It was first developed to calculate rotation period of stars from various stellar properties provided and is intended to predict long rotation periods (e.g. those of M-dwarfs) from short TESS lightcurves (27-day lightcurves).
We provide access to models trained on stars from the catalog by McQuillan et al. (2014), Garcia et al. (2014), and Santos et al. (2019). Users can predict whether rotation period can be recovered and predict recoverable rotation periods for the stars in the Kepler field by using their temperatures, colors, kinematics, and other stellar parameters.
User Guide¶
Installation¶
From GitHub source:
brew install wget
git clone https://github.com/lyx12311/Astraea.git
cd Astraea
python setup.py install
Dependencies¶
The dependencies of Astraea are NumPy, matplotlib, pandas, Astropy, scikit-learn.
These can be installed using pip:
pip install numpy matplotlib pandas Astropy scikit-learn
API documentation¶
-
Astraea.
FLICKERinstall
()[source]¶ Installs the FLICKER software to calcualte Flicker values from light curves. Documentation: https://flicker.readthedocs.io.
-
Astraea.
getFlicker
(t, sig)[source]¶ Calculates the Flicker value
Parameters: - t – Time [days]
- sig – Flux
Returns: Flicker ([float]): Flicker value
-
Astraea.
getKeplerProt
(X_pred)[source]¶ Predict rotation period from trained models.
This function predicts rotation periods for stars in the Kepler field. The models are trained on rotation periods from McQuillian et all. (2014), Santos et all. (2019) and Garcia et all. (2014). If the models are not already downloaded, this tool will download the model which might take a couple of minues. It first passes the stars through a classifier, which identifies what stars have measureable rotation periods. Then it uses two regressor models (one with 1 estimator and another one with 100 estimators) to predict rotation periods. If column “Prot” exist, it will also output the true periods associated with the predicted periods. The light curve feature “flicker” can be calculated using software FLICKER.
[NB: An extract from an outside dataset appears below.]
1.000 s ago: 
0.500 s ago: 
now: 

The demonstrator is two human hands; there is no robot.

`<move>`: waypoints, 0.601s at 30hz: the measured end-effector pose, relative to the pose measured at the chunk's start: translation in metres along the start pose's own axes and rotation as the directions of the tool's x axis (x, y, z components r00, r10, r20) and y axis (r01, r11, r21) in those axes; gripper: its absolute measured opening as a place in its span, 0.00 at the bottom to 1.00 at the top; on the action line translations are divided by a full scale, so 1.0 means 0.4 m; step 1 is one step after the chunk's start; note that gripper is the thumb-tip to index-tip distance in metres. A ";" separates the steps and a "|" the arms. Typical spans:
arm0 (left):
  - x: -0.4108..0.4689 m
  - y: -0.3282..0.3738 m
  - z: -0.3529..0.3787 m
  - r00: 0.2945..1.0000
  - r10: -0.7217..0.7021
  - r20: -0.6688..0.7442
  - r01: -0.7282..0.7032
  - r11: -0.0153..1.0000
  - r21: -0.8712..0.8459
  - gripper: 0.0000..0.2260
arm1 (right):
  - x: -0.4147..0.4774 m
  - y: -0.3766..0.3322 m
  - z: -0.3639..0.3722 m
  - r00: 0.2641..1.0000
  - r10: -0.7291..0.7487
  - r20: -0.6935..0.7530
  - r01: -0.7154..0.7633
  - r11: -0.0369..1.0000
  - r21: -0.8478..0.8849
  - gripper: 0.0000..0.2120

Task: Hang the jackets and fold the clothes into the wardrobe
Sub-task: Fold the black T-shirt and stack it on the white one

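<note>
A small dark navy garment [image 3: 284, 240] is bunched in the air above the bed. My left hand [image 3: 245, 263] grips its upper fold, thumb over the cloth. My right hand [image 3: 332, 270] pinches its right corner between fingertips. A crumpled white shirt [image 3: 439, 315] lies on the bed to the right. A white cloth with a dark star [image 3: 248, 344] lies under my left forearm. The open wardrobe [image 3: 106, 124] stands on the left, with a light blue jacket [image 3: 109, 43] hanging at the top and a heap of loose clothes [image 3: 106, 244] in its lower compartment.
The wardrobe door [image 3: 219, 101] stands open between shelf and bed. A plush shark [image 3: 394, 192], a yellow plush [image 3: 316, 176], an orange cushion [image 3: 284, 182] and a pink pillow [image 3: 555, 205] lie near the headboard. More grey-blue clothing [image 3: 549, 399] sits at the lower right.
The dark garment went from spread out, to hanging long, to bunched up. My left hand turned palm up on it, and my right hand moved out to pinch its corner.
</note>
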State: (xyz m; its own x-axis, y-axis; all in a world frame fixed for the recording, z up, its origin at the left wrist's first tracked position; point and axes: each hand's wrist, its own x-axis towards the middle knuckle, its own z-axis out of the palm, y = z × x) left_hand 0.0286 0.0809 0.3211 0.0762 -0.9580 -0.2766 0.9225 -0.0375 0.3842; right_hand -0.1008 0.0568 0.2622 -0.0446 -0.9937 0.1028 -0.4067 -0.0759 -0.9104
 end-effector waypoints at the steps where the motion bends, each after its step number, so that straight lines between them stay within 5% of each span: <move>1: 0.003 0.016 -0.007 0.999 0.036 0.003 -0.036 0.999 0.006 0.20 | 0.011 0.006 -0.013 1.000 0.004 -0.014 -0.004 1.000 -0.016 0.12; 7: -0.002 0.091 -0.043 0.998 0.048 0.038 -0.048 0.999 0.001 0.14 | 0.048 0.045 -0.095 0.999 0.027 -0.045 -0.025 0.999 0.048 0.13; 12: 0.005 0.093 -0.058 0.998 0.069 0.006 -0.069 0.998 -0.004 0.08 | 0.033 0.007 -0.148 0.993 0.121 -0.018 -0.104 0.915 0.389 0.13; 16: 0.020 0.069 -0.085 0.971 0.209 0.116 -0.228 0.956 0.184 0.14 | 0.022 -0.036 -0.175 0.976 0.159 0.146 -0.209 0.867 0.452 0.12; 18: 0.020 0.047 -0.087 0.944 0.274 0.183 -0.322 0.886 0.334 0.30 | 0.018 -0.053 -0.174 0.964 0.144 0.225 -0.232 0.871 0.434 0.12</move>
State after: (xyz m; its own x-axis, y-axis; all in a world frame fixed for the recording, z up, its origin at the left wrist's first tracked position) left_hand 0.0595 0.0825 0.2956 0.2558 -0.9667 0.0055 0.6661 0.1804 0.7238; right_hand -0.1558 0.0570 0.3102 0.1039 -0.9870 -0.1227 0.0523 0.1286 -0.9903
Parameters: X_pred ([Pandas DataFrame]) – DataFrame contains all variables needed, run Astraea.getTrainF() to print out requirements Returns: Containing: TrueProt: True rotation period (if avaliable) Prot_prediction_1est: Period predictions with 1 estimator Prot_prediction_100est: Period prediction with 100 estimators Return type: <pandas.DataFrame> or <pandas.Series>
-
Astraea.
getRvar
(Flux)[source]¶ Calculates light curve Rvar
Parameters: Flux – The light curve flux in ppm Returns: The variability of the light curve Return type: Rvar ([float])
-
Astraea.
getLGpeak
(t, sig, sig_err)[source]¶ Calculates the location of the highest peak and the maximum power of the hightest peak
Parameters: - t – Time [days]
- sig – Flux
- sig_err – Flux error
Returns: LG_Prot ([float]): The period calculated from Lomb-Scargle :LG_peaks ([float]): The maximum peak height
-
Astraea.
getVs
(df)[source]¶ Calculates tangential velocity (v_tan) and vertical velocity proximation (v_b).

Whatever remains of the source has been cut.